Sharp Bounds for Multiple Models in Matrix Completion
Dali Liu, Haolei Weng
TL;DR
This work addresses matrix completion under a low-rank regime and shows that the long-standing $\log d$ gap between upper and minimax lower bounds can be eliminated. By leveraging sharp matrix concentration inequalities from Brailovskaya et al., the authors derive dimension-free, minimax-rate bounds for three common estimators across heavy-tailed, known-variance, and unknown-variance noise models. The results unify and sharpen prior bounds, demonstrating that the usual dimension-dependent factors are artifacts of spectral-norm analyses and not intrinsic to the problem.
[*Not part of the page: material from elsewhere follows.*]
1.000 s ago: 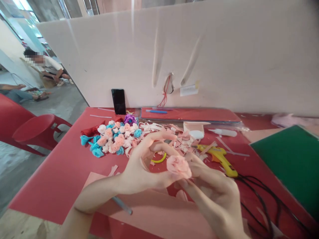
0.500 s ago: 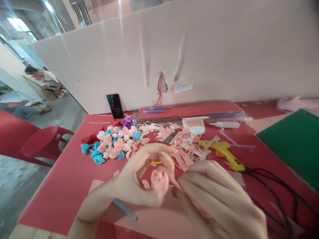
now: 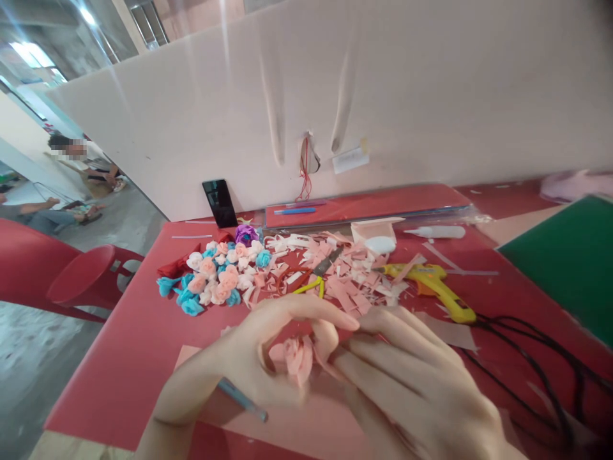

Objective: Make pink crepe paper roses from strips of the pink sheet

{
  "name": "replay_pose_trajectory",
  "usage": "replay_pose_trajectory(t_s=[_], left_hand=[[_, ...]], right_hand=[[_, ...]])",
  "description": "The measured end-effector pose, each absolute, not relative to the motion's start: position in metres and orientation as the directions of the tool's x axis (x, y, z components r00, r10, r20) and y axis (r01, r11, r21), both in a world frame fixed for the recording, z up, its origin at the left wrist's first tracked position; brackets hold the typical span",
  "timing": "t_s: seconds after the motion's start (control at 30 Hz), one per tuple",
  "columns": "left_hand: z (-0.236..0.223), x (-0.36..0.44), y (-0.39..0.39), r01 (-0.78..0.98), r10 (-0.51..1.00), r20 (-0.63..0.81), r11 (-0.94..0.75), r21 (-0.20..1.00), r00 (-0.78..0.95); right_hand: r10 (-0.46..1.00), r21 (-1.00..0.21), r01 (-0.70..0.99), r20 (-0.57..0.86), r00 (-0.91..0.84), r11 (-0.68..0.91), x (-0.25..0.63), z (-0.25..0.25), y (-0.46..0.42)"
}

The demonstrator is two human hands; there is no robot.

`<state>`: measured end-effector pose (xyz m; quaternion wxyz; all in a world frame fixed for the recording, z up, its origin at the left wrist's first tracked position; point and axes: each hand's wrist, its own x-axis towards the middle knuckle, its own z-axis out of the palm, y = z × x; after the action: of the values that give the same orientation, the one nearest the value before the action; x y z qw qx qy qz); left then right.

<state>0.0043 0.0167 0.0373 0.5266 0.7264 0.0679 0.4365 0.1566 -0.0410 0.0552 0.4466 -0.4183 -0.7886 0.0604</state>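
A pink crepe-paper rose (image 3: 297, 359) sits in the curl of my left hand (image 3: 268, 345), whose thumb and fingers close around it. From the flower a pink paper strip runs to my right hand (image 3: 407, 370), which pinches the strip; its fingertips are partly hidden. Beneath both hands lies a flat pink paper sheet (image 3: 268, 431), with a grey pen-like stick (image 3: 243, 401) on it under my left wrist. Just beyond my hands, yellow-handled scissors (image 3: 320, 278) rest among pink paper scraps (image 3: 352, 294).
Finished paper roses (image 3: 220, 278) are heaped at the left, near an upright phone (image 3: 220, 203). To the right lie a yellow glue gun (image 3: 438, 284) with black cables, a white bottle (image 3: 438, 232) and a green board (image 3: 565, 262). A red stool (image 3: 83, 275) stands beside the table; people sit farther off.
Both hands have shifted slightly down, and the rose has tilted and moved a little left. My left fingertips have come closer to my right hand, and the scissors show more.
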Motion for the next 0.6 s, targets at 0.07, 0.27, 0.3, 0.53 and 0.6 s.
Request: replay_pose_trajectory(t_s=[0.07, 0.27, 0.3, 0.53, 0.6], left_hand=[[0.037, 0.005, 0.018, -0.349, 0.560, 0.558, -0.442, 0.826, 0.613], [0.040, 0.004, 0.020, -0.319, 0.533, 0.551, -0.468, 0.824, 0.642], [0.041, 0.004, 0.020, -0.303, 0.526, 0.552, -0.487, 0.819, 0.646], [0.041, 0.004, 0.026, -0.284, 0.431, 0.603, -0.602, 0.746, 0.671], [0.041, 0.004, 0.026, -0.280, 0.414, 0.607, -0.619, 0.734, 0.678]], right_hand=[[0.725, -0.496, 0.583, 0.639, -0.258, 0.644, 0.157, 0.057, -0.041], [0.751, -0.544, 0.557, 0.611, -0.250, 0.627, 0.156, 0.055, -0.038], [0.749, -0.547, 0.553, 0.616, -0.242, 0.628, 0.156, 0.053, -0.037], [0.802, -0.642, 0.496, 0.551, -0.231, 0.585, 0.155, 0.047, -0.043], [0.824, -0.670, 0.484, 0.505, -0.259, 0.563, 0.157, 0.049, -0.043]])
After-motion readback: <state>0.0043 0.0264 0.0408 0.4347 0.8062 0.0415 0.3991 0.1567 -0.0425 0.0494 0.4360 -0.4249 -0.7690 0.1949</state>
The technical contribution provides a path to sharper theoretical guarantees in high-dimensional matrix recovery, with potential applicability to broader sampling-with-replacement matrix problems and robust loss-based estimators.
Abstract
In this paper, we demonstrate how a class of advanced matrix concentration inequalities, introduced in \cite{brailovskaya2024universality}, can be used to eliminate the dimensional factor in the convergence rate of matrix completion. This dimensional factor represents a significant gap between the upper bound and the minimax lower bound, especially in high dimension. Through a more precise spectral norm analysis, we remove the dimensional factors for three popular matrix completion estimators, thereby establishing their minimax rate optimality.